CfDS juga melakukan analisis dari cuitan dan postingan netizen di berbagai platform media sosial. Dari pengambilan data sejak Maret 2020-Februari 2021 terdapat lebih dari 18.400 cuitan di Twitter yang memuat “Tolak Vaksin” atau “Anti Vaksin”. Bersamaan unggahan tersebut, lebih dari 1.000 cuitan merujuk pada bantahan terhadap penolakan vaksin Covid-19 Sinovac.
Sementara lebih dari 4.000 cuitan mengandung kata ‘PDIP’, ‘rakyat’, ‘PKI’ dan ‘Pemerintah’ atas bentuk penolakan balik postingan anggota DPR Ribka Tjiptaning yang tidak mendukung vaksin Covid-19.
Di platform Youtube, terdapat 11 video teratas yang membahas mengenai penolakan Ribka Tjiptaning, dengan penonton lebih dari 13 juta pengguna dan 62.000 komentar.
Namun, berbeda dengan Twitter, pada kolom komentar Youtube di video tersebut lebih banyak memuat dukungan terhadap anggota DPR Ribka Tjiptaning untuk menolak vaksin Covid-19.
Peneliti CfDS Iradat Wirid menjelaskan temuan di Instagram menunjukkan akun yang menampilkan video atau foto dengan teori konspirasi.
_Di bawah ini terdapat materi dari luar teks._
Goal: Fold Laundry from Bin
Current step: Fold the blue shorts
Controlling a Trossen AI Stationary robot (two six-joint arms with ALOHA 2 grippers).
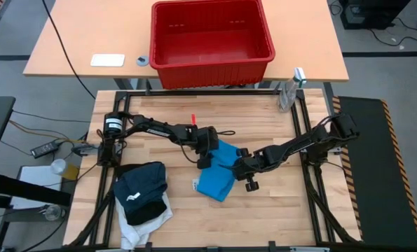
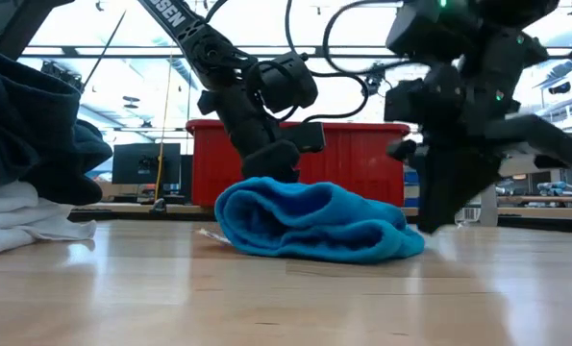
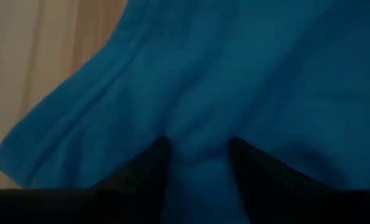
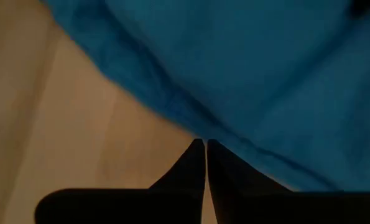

Antara lain narasi ‘Injeksi MRNA Moderna adalah sistem operasi yang dirancang untuk memprogram manusia dan meretas fungsi biologisnya’, hingga ‘apa yang perlu kita lakukan setelah menolak vaksin?’.
“Platform dengan basis audio dan visual, seperti Instagram dan Youtube, lebih banyak digunakan untuk membangun wacana penolakan atas vaksin Covid-19, dan netizen akan ikut berkomentar sejalan dengan isi konten tersebut,” tuturnya.
Untuk itu, CfDS melihat bahwa informasi media sosial di berbagai platform berpengaruh terhadap pandangan masyarakat atau warganet dan persepsi mereka dalam keikutsertaan program vaksinasi Covid-19 pemerintah.